● Recorded information:

+++++

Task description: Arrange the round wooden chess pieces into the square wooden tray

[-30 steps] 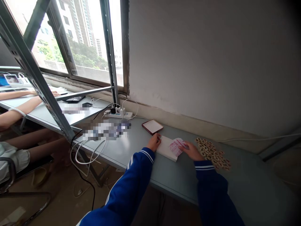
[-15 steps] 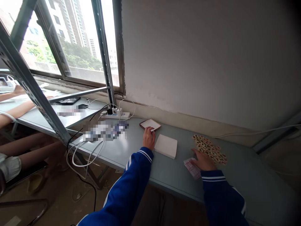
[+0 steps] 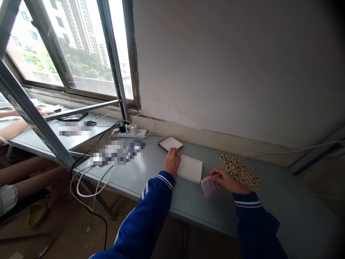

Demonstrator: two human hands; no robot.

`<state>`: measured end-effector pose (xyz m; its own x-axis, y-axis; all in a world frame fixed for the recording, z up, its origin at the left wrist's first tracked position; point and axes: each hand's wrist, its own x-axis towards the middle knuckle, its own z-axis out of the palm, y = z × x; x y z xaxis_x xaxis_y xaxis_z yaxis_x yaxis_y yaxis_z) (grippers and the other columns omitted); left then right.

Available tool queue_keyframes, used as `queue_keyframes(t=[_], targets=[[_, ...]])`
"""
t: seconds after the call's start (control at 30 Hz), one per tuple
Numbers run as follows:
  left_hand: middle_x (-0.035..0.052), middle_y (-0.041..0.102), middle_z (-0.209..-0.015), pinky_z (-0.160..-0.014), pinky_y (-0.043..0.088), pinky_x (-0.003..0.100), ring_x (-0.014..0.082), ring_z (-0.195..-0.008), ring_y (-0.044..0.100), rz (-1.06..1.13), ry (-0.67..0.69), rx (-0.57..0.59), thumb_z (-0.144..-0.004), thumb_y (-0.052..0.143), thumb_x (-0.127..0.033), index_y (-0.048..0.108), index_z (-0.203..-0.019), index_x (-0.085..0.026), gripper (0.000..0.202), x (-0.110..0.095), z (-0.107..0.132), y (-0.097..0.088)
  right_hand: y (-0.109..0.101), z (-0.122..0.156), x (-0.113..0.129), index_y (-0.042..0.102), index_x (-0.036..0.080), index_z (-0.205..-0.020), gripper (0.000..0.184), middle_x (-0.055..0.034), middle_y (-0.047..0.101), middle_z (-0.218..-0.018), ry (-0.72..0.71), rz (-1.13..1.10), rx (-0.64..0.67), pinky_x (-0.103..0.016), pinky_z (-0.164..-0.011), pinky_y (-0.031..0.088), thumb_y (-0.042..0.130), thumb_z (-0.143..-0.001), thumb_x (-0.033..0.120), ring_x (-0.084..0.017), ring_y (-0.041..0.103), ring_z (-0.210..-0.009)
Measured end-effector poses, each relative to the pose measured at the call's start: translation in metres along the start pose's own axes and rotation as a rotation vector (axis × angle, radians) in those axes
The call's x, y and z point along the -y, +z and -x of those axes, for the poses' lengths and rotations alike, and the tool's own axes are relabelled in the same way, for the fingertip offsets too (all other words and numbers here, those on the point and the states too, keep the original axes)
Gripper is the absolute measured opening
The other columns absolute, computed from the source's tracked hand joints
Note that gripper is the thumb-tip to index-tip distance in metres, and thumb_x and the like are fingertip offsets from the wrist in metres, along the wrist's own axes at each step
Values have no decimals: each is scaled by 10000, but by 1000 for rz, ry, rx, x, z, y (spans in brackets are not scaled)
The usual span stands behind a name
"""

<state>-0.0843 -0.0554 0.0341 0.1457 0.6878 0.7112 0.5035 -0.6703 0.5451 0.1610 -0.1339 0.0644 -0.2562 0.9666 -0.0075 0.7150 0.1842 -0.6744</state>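
Observation:
My left hand [image 3: 171, 162] rests between a shallow dark-red box part [image 3: 170, 142] with a white inside and a flat white box [image 3: 190, 168]. Its fingers are slightly bent and apart, with nothing visible in them. My right hand [image 3: 226, 180] pinches a clear plastic packet with a pinkish print [image 3: 210, 186] by its upper edge. The packet is blurred and lies just right of the white box. Beyond the right hand spread several round, wood-coloured game pieces [image 3: 239, 170] with dark and red marks.
A white power strip [image 3: 130, 133] with plugs stands by the wall, and white cables [image 3: 95, 183] hang over the grey table's left edge. A metal post [image 3: 35, 115] separates the neighbouring table, where another person's arm [image 3: 14, 129] rests.
My right hand has gripped the packet and moved left with it towards the white box. My left hand has drawn slightly back from the dark-red box part.

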Motion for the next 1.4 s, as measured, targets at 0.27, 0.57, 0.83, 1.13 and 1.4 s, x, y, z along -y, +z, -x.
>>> queue_keyframes(t=[0.27, 0.57, 0.83, 1.13, 1.4], targets=[[19, 587, -930, -848, 257, 378, 183, -897, 450, -212, 41, 210, -845, 401, -348, 576, -765, -196, 245, 0, 2, 0, 38, -77, 27, 546, 190, -790, 243, -5, 585, -766, -19, -79, -433, -234, -642, 376, 513, -722, 420, -135, 522, -720], [26, 546, -1011, -890, 226, 398, 205, -979, 426, -369, 44, 267, -788, 507, -302, 581, -779, -211, 117, 9, -4, 15, 49, -79, 3, 630, 284, -873, 186, 28, 621, -718, 117, 211, -396, -226, -615, 323, 571, -704, 332, -112, 532, -657], [35, 512, -1076, -928, 227, 429, 221, -1007, 411, -359, 10, 297, -795, 483, -335, 608, -824, -233, 164, 10, -4, 15, 62, -80, 16, 603, 251, -810, 123, 37, 652, -812, 303, 243, -460, -267, -714, 291, 559, -716, 316, -131, 563, -787], [71, 368, -1301, -1002, 265, 411, 242, -1190, 329, -132, 24, 527, -725, 532, -263, 471, -1181, -218, 462, 25, 0, 25, 58, -74, 22, 562, 227, -791, 103, 37, 643, -802, 442, 130, -564, -264, -713, 272, 530, -715, 290, -122, 556, -793], [106, 257, -1396, -1033, 200, 419, 251, -1264, 245, -166, -115, 745, -663, 488, -164, 241, -1340, -150, 721, 19, 2, 27, 64, -73, 20, 575, 216, -642, 19, 26, 632, -725, 349, 345, -412, -314, -748, 217, 582, -641, 199, -157, 504, -852]])
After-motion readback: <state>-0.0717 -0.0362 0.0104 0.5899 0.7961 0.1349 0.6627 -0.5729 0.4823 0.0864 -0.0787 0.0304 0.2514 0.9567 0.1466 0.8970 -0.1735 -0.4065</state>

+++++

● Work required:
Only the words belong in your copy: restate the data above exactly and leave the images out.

● Answer section:
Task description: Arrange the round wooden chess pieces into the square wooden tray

[-30 steps] 
[-15 steps] 
[+0 steps] 

Demonstrator: two human hands; no robot.

`<state>`: measured end-effector pose (xyz m; its own x-axis, y-axis; all in a world frame fixed for the recording, z up, its origin at the left wrist's first tracked position; point and axes: each hand's wrist, its own x-axis towards the middle knuckle, its own z-axis out of the palm, y = z × x; x y z xaxis_x xaxis_y xaxis_z yaxis_x yaxis_y yaxis_z) (grippers and the other columns omitted); left then right.

Available tool queue_keyframes, used as `queue_keyframes(t=[_], targets=[[_, ...]])`
"""
t: seconds after the call's start (control at 30 Hz), one per tuple
Numbers run as follows:
  left_hand: middle_x (-0.035..0.052), middle_y (-0.041..0.102), middle_z (-0.209..-0.015), pinky_z (-0.160..-0.014), pinky_y (-0.043..0.088), pinky_x (-0.003..0.100), ring_x (-0.014..0.082), ring_z (-0.195..-0.008), ring_y (-0.044..0.100), rz (-1.06..1.13), ry (-0.67..0.69), rx (-0.57..0.59), thumb_z (-0.144..-0.004), thumb_y (-0.052..0.143), thumb_x (-0.127..0.033), index_y (-0.048..0.108), index_z (-0.203..-0.019), index_x (-0.085..0.026), gripper (0.000..0.202), x (-0.110..0.095), z (-0.107..0.132), y (-0.097..0.088)
  right_hand: y (-0.109..0.101), z (-0.122..0.156), x (-0.113..0.129), index_y (-0.042..0.102), index_x (-0.036..0.080), index_z (-0.205..-0.020), gripper (0.000..0.184), middle_x (-0.055..0.034), middle_y (-0.047..0.101), middle_z (-0.218..-0.018), ry (-0.72..0.71), rz (-1.13..1.10), rx (-0.64..0.67), pinky_x (-0.103..0.016), pinky_z (-0.164..-0.011), pinky_y (-0.031..0.088), thumb_y (-0.042..0.130), thumb_z (-0.143..-0.001), thumb_x (-0.033..0.120), ring_x (-0.084..0.017), ring_y (-0.041..0.103), ring_z (-0.210..-0.009)
Measured end-effector poses, each relative to the pose measured at the call's start: translation in metres along the start pose's own axes and rotation as a rotation vector (axis × angle, radians) in those axes
The call's x, y and z point along the -y, +z and -x of those axes, for the poses' lengths and rotations alike, and the tool's own axes are relabelled in the same way, for the fingertip offsets too (all other words and numbers here, those on the point and the states too, keep the original axes)
Gripper is the absolute measured opening
The other columns absolute, computed from the source's tracked hand joints
Note that gripper is the thumb-tip to index-tip distance in metres, and thumb_x and the like are fingertip offsets from the wrist in metres, along the wrist's own axes at each step
Values have no decimals: each is scaled by 10000, but by 1000 for rz, ry, rx, x, z, y (spans in brackets are not scaled)
The usual span stands behind a name
"""

<state>-0.0843 -0.0554 0.0341 0.1457 0.6878 0.7112 0.5035 -0.6703 0.5451 0.1610 -0.1339 0.0644 -0.2562 0.9666 -0.0075 0.7150 0.1842 -0.6744</state>
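Observation:
My left hand [image 3: 171, 162] rests between a shallow dark-red box part [image 3: 170, 142] with a white inside and a flat white box [image 3: 190, 168]. Its fingers are slightly bent and apart, with nothing visible in them. My right hand [image 3: 226, 180] pinches a clear plastic packet with a pinkish print [image 3: 210, 186] by its upper edge. The packet is blurred and lies just right of the white box. Beyond the right hand spread several round, wood-coloured game pieces [image 3: 239, 170] with dark and red marks.
A white power strip [image 3: 130, 133] with plugs stands by the wall, and white cables [image 3: 95, 183] hang over the grey table's left edge. A metal post [image 3: 35, 115] separates the neighbouring table, where another person's arm [image 3: 14, 129] rests.
My right hand has gripped the packet and moved left with it towards the white box. My left hand has drawn slightly back from the dark-red box part.
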
Motion for the next 1.4 s, as measured, targets at 0.27, 0.57, 0.83, 1.13 and 1.4 s, x, y, z along -y, +z, -x.
>>> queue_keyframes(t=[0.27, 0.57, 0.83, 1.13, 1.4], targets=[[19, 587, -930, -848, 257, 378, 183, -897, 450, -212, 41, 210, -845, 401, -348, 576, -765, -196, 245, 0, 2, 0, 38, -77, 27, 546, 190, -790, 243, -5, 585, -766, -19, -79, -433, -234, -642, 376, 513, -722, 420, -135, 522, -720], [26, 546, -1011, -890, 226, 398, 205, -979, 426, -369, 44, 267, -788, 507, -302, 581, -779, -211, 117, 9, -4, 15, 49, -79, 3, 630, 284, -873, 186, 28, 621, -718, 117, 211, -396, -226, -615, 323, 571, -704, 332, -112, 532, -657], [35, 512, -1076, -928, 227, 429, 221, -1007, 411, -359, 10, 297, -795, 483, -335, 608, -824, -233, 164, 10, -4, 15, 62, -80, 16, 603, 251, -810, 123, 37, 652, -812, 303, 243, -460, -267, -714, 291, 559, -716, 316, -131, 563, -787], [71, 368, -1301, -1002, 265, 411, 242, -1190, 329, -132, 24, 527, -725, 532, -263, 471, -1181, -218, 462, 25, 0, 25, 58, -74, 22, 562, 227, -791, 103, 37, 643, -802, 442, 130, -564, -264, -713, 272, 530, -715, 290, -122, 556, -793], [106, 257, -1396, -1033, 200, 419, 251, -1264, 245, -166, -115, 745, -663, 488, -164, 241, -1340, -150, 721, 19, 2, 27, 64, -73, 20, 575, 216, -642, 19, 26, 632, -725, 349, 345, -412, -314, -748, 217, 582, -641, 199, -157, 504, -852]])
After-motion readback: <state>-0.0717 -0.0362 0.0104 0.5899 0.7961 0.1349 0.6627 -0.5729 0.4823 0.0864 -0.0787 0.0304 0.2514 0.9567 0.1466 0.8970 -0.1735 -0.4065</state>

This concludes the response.